Make Sure There’s No Round in the Chamber When You Stick Your Call of Duty Pride Gun Up Your Ass

Call of Duty Modern Warfare III has released a set of anal pride guns.

All Americans and particularly gamers are celebrating this as the first time the famous video game has released anal guns. However, we need to remind gamers to make sure there is not a round in the chamber before they stick their prideful rifle up their asshole, as while they’re having a bit of fun with their gun, they don’t want to end up shooting themselves up their ass.

Experts say that if you shoot a round of FMJ straight up your asshole, it could come out the top of your head, and could result in serious injury or even death.

“We want gamers to be able to shove these guns way up their asses, but we want them to do so safely,” said the head of Ubisoft, Yves Guillemot, in an official statement to gamers.

Ubisoft later released a statement apologizing for his previous statement, saying “actually, Ubisoft does not make Call of Duty.
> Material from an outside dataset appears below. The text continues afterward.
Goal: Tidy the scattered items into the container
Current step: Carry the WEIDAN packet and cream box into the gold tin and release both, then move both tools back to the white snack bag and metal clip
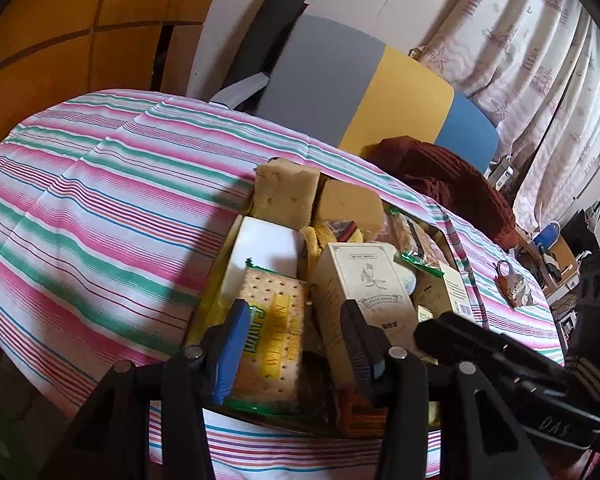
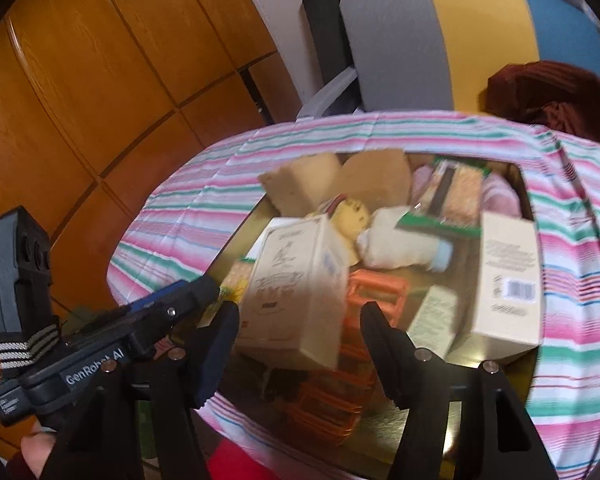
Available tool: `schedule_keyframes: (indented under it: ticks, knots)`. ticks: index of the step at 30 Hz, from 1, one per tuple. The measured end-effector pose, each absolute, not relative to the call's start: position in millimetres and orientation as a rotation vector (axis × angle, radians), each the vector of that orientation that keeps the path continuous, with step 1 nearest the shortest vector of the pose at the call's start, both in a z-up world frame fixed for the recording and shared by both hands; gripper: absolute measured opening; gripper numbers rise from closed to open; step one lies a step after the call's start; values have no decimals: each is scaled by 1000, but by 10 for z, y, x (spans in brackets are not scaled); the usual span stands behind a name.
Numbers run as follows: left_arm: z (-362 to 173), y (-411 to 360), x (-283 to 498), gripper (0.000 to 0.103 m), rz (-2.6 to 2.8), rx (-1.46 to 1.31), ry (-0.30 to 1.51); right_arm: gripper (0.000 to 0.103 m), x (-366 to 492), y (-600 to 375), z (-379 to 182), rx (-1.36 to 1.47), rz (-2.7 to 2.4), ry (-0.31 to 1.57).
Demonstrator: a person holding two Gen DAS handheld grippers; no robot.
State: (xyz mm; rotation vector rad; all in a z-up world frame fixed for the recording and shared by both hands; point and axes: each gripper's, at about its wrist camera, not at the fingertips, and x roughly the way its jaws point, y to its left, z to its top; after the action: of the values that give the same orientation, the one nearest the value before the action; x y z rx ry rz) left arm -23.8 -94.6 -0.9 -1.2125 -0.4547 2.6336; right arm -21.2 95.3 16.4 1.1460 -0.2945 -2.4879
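Observation:
A shallow tray (image 2: 496,408) on the striped tablecloth holds several items: two tan sponges (image 1: 286,196), a cracker pack (image 1: 270,344), a cream box with a bird drawing (image 1: 370,284) (image 2: 296,280), a barcode box (image 2: 508,280) and an orange crate (image 2: 352,360). My left gripper (image 1: 296,350) is open over the near end of the tray, fingers either side of the cracker pack, not gripping. My right gripper (image 2: 300,350) is open over the cream box. A crumpled wrapper (image 1: 514,282) lies on the cloth to the right of the tray.
A grey, yellow and blue chair back (image 1: 380,104) stands behind the table with a dark red garment (image 1: 452,184) on it. Wooden panels (image 2: 100,80) are to the left, a curtain (image 1: 540,48) to the right. The other hand-held gripper (image 2: 100,344) shows at lower left.

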Motion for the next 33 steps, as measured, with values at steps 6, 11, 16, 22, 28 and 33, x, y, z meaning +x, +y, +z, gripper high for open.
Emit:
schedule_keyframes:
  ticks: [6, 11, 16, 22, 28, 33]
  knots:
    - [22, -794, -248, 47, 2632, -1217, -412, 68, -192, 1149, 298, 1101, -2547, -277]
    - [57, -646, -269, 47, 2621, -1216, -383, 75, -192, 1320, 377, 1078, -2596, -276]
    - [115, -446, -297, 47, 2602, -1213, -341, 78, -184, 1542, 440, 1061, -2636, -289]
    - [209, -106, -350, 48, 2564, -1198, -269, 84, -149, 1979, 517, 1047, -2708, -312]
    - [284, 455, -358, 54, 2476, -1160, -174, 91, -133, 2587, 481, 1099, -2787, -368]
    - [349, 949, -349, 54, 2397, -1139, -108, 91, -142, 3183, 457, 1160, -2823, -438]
I just thought we did because we make a lot of really gay games.” He added, however, that in the name of Pride Month, Ubisoft will be releasing “Rainbow Sex,” a “Rainbow Six game with a femboy foot fetish twist.”

Unfortunately, two Call of Duty players have already shot up their assholes with their pride guns.

Asked why they chose to include the pansexual flag in the game, a flag that symbolizes having sex with animals, Activision-Blizzard CEO Bobby Kotick, who is Jewish, said “Call of Duty is all-inclusive.” He then said he had to end the call so he could go have sex with his dog.

Pansexual Activision-Blizzard CEO Bobby Kotick ended our interview abruptly due to an urgent need to have sex with his dog.